- [WHAT TO PRODUCE]: Copy each line of the entries that includes the word "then".

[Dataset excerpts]
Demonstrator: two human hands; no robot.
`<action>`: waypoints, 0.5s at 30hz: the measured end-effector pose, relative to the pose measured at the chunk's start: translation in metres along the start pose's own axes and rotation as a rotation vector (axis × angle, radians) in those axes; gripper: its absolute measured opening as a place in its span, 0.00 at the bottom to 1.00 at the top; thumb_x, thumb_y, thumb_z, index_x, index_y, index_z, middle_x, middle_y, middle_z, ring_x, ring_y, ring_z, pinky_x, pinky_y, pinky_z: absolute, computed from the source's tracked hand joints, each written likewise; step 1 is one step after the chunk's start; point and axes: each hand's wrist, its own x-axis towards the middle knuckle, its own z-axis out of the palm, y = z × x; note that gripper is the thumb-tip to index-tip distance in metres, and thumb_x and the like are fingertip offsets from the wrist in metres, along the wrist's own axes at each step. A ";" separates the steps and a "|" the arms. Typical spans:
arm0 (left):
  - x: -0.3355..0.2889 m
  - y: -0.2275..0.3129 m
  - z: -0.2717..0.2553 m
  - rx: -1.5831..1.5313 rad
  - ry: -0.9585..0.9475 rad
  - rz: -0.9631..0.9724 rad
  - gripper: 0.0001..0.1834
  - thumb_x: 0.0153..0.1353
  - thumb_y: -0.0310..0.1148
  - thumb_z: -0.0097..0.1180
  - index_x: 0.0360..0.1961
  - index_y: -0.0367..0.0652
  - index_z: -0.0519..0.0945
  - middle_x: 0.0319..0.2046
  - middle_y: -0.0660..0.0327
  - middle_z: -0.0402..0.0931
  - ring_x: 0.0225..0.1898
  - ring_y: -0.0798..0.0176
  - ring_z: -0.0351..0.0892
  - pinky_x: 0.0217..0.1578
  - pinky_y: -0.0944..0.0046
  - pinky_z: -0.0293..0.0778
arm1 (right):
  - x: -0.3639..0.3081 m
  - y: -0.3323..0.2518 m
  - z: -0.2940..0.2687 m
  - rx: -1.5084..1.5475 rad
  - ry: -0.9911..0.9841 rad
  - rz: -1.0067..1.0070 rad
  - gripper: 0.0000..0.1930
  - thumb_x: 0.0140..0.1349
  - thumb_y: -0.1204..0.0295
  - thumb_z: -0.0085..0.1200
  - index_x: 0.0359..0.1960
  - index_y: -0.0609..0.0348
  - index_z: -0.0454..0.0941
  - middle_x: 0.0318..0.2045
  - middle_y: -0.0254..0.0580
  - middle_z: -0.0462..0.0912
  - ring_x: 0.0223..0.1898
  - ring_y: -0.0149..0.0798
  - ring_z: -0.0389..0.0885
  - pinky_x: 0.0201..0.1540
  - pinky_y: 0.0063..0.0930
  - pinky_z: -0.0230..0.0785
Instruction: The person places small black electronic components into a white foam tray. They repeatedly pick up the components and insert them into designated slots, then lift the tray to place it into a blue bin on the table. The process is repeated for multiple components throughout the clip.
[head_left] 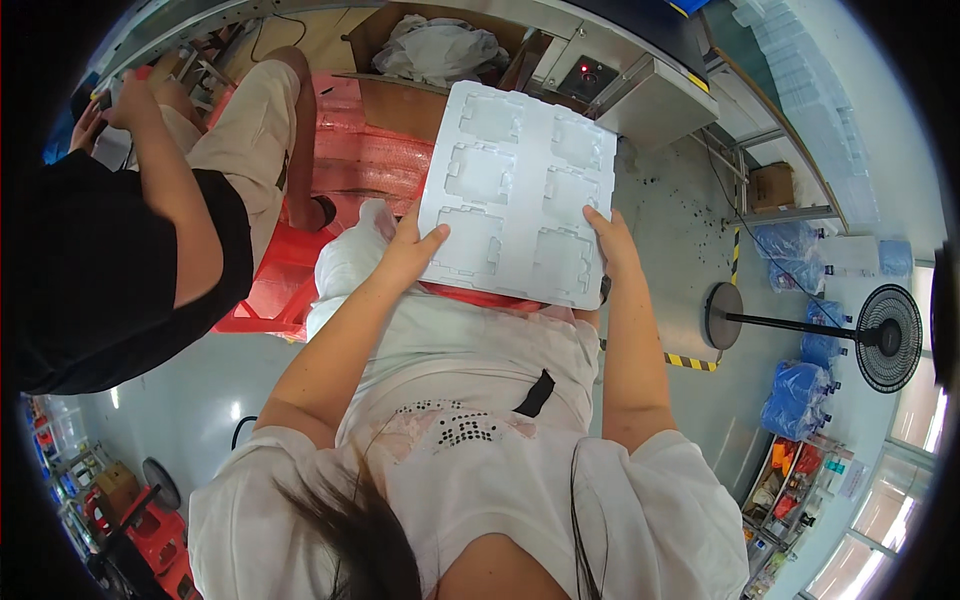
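Note:
A white moulded plastic tray with several square recesses is held tilted above my lap. My left hand grips its left edge near the lower corner, the thumb lying on the upper face. On the opposite edge my right hand pinches it the same way. The fingers of both hands pass behind the tray and are mostly hidden. Its recesses show nothing in them. Red wrapping material lies beyond and to the left of the tray.
An open cardboard box with clear plastic bags stands ahead, beside a metal machine housing. A co-worker in black sits close on my left. To the right are a black standing fan and blue water bottles.

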 end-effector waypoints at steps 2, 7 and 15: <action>-0.002 -0.009 0.001 0.110 0.068 0.021 0.29 0.62 0.35 0.52 0.62 0.35 0.60 0.54 0.52 0.69 0.56 0.59 0.66 0.57 0.63 0.61 | 0.001 0.004 -0.001 -0.026 -0.006 -0.027 0.32 0.59 0.55 0.54 0.56 0.70 0.64 0.47 0.55 0.75 0.47 0.44 0.76 0.48 0.33 0.69; -0.014 0.004 0.008 0.079 0.110 0.000 0.30 0.60 0.30 0.53 0.61 0.31 0.59 0.54 0.46 0.68 0.58 0.54 0.65 0.59 0.60 0.59 | -0.008 0.027 -0.004 -0.147 0.077 -0.032 0.36 0.59 0.47 0.51 0.56 0.71 0.65 0.50 0.57 0.75 0.50 0.44 0.75 0.52 0.32 0.67; -0.016 0.001 -0.002 0.087 0.083 -0.006 0.32 0.59 0.34 0.55 0.60 0.30 0.61 0.55 0.42 0.66 0.58 0.50 0.65 0.59 0.59 0.59 | -0.014 0.050 -0.002 -0.218 0.178 -0.094 0.39 0.60 0.43 0.46 0.58 0.71 0.64 0.51 0.56 0.75 0.51 0.46 0.74 0.53 0.36 0.66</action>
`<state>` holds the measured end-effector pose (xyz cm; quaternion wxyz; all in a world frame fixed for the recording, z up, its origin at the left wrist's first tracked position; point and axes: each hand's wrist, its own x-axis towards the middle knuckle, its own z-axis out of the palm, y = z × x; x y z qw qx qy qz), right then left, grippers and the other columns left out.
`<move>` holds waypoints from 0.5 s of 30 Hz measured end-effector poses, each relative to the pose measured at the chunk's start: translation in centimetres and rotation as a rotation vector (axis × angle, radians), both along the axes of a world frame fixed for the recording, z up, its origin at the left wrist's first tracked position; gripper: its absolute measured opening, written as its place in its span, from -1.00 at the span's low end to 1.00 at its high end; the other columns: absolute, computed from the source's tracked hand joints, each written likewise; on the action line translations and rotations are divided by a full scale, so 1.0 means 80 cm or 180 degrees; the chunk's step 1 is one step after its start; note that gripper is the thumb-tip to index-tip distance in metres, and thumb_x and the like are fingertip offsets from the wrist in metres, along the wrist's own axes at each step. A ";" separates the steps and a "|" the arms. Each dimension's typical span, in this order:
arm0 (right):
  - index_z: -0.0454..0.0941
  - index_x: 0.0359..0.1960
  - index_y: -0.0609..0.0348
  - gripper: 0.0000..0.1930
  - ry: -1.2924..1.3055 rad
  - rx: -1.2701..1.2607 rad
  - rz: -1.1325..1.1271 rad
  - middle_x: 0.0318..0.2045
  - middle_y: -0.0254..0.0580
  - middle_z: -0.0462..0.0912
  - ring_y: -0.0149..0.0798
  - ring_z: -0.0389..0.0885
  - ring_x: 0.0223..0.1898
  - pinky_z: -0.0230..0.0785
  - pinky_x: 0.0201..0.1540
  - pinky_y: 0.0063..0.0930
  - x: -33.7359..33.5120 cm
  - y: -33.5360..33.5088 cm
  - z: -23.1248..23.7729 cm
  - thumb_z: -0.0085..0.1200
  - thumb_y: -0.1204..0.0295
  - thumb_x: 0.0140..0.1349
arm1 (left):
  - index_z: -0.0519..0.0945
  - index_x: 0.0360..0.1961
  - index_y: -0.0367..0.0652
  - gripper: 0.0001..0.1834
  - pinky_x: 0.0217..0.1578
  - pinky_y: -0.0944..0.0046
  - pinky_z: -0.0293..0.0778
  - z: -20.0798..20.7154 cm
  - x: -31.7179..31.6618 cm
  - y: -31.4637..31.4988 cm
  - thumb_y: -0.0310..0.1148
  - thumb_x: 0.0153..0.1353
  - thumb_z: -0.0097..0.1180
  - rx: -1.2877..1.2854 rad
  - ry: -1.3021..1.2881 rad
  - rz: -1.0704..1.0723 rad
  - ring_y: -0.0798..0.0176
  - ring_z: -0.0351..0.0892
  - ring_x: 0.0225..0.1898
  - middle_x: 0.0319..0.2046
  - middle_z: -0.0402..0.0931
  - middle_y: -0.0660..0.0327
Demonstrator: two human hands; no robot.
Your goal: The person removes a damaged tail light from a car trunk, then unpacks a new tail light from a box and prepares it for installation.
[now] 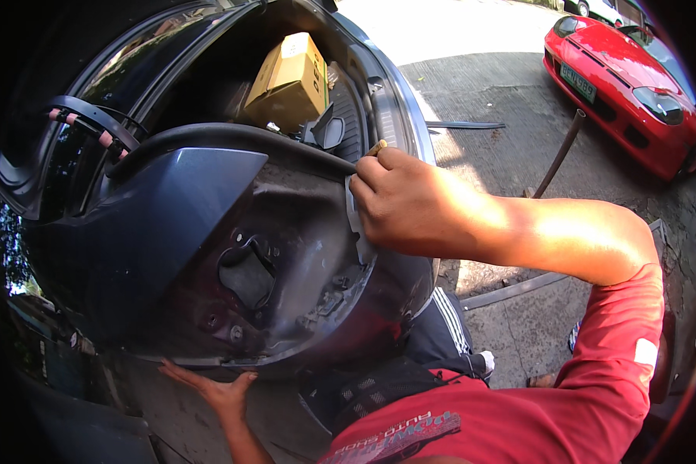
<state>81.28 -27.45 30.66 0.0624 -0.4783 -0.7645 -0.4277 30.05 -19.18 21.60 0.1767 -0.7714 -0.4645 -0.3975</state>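
My right hand (394,203) is closed at the edge of the tail-light recess (301,255) on a dark car's rear corner. Out of the top of the fist pokes the tan end of a stick-like piece (377,147); the fingers hide the rest. Below the corner panel (174,224), my left hand (220,393) is open, thumb and fingers spread, touching or nearly touching the panel's lower edge. Bare, scuffed metal and an oval hole (246,272) show inside the recess.
The car's boot stands open, with a cardboard box (290,81) and a dark plastic part (325,130) inside. Upright on the right is a rusty metal pole (561,153). Beyond it, a red car (626,85) is parked on the concrete. A dark strip (464,124) lies on the ground.
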 end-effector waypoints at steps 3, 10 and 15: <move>0.78 -0.49 0.10 -0.88 -0.0084 -0.0023 0.0051 -0.36 -0.29 0.70 -0.18 0.67 -0.17 0.49 -0.20 -0.33 -0.001 0.000 0.006 0.29 0.35 0.01 | -0.38 0.74 -0.12 0.97 0.62 -0.48 -0.33 -0.002 0.000 0.001 0.62 -0.49 0.57 0.0006 0.0014 -0.0003 -0.37 -0.53 0.73 0.73 -0.37 -0.20; 0.81 -0.17 0.17 -0.82 0.1189 -0.1613 -0.0317 -0.18 -0.14 0.83 -0.04 0.81 -0.08 0.66 -0.08 -0.17 0.039 0.054 0.031 0.28 0.42 0.24 | -0.34 0.74 -0.16 0.98 0.62 -0.46 -0.32 0.011 0.001 -0.012 0.59 -0.54 0.61 -0.0054 -0.0038 0.0084 -0.37 -0.52 0.73 0.72 -0.37 -0.22; 0.83 -0.19 0.20 -0.84 0.2847 -0.2397 0.0350 -0.28 -0.14 0.87 -0.10 0.81 -0.28 0.62 -0.13 -0.21 0.097 0.069 0.018 0.37 0.41 0.26 | -0.31 0.74 -0.17 0.97 0.62 -0.44 -0.31 0.004 0.013 -0.001 0.58 -0.55 0.62 -0.0063 -0.0155 -0.0039 -0.37 -0.52 0.73 0.72 -0.37 -0.25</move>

- [RESPONSE AREA]:
Instruction: The person places small black electronic components into a white foam tray. They repeatedly pick up the components and insert them into designated slots, then lift the tray to place it into a blue bin on the table. The process is repeated for multiple components throughout the clip.
`<state>` holds the measured end-effector pose (xyz cm; quaternion wxyz; all in a world frame fixed for the recording, z up, its origin at the left wrist's first tracked position; point and axes: each hand's wrist, its own x-axis towards the middle knuckle, its own z-axis out of the palm, y = z × x; x y z qw qx qy qz), right then left, grippers and the other columns left out.
Your goal: The person removes a damaged tail light from a car trunk, then unpacks a new tail light from a box and prepares it for installation.

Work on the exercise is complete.